So with all of that in mind, how is the slider to actually use? I’ve found the sliding action to be fairly smooth, however if I move it slowly there are moments where it seems like it wants to slow down and stop, so I’m not sure if the rails aren’t perfectly straight or if I’m just not very good at moving it evenly at a constant rate, probably the later as the rails and bearings look fine.

Regardless the test shots I’ve been able to get with it do look pretty good and it does give me options for a lot of new things that I can do. For a perfectly smooth movement you’d probably need to look at a motorized slider which do offer much smoother slide shots, however they generally cost a lot more.

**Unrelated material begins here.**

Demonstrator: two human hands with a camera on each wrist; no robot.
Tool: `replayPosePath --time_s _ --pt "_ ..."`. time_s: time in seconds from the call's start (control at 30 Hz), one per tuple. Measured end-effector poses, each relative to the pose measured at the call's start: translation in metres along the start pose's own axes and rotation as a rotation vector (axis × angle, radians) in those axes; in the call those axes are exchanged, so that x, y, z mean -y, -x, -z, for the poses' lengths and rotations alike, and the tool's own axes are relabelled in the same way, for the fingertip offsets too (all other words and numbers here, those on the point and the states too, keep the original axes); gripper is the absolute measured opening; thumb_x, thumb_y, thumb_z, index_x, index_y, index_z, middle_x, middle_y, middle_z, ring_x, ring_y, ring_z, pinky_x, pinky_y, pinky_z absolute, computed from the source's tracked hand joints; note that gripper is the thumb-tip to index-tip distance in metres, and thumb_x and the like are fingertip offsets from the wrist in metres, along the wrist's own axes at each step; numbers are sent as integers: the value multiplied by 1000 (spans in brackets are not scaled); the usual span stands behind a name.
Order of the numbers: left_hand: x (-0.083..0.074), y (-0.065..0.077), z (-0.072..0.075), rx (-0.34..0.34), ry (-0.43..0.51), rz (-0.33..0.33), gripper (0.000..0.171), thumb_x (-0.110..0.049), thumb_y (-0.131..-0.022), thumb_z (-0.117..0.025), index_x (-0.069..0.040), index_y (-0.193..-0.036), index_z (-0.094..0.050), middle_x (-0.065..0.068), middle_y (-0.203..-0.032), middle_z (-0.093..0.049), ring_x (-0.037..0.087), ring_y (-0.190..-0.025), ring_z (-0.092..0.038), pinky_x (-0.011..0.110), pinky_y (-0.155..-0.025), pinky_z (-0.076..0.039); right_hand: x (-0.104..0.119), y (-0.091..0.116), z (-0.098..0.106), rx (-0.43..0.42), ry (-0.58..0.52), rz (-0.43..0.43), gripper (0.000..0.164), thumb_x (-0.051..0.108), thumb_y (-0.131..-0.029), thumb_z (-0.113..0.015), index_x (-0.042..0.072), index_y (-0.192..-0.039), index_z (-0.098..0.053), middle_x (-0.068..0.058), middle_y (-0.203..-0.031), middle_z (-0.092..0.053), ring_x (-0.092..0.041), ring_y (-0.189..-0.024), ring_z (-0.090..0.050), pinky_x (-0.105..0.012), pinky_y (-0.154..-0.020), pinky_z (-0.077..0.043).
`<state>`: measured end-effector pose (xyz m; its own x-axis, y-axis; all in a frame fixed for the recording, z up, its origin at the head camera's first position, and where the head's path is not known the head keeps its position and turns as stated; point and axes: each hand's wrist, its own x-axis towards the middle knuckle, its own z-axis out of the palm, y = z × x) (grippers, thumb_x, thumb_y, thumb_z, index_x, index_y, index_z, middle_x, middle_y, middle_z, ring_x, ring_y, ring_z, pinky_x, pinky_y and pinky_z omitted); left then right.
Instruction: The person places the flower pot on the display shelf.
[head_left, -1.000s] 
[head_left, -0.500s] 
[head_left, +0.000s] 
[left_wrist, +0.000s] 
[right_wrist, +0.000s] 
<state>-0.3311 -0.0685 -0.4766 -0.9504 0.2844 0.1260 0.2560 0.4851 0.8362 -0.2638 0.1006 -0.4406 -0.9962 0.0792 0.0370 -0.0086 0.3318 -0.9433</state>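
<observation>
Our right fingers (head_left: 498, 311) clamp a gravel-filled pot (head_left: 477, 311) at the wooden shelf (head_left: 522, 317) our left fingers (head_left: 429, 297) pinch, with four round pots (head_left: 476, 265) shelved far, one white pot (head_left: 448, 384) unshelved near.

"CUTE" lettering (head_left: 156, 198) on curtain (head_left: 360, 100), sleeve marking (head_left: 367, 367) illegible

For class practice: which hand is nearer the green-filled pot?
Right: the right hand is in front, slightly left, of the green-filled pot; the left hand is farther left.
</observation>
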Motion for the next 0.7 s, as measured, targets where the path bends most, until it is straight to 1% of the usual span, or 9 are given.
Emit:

For now this seems like a good starting point for me, hopefully I’ll get better at using it over time. The sliding movement is fairly quiet, I was concerned about this, as if I need to record sound while performing the sliding action I probably don’t want to hear any sounds associated with the slider plate moving along the rails in my post. Here’s a shot of me using my camera on the slider with the sound on, allowing you to get an idea of how this sounds.

Koolertron 32”80cm Camera
Koolertron 32”80cm Camera

Admittedly, I haven’t yet used this slider in many of my videos that are currently published here yet, as I’m still getting used to it. Moving the slider along at the same speed is kind of an art form that needs practice, something that wouldn’t be a problem with a motorized slider.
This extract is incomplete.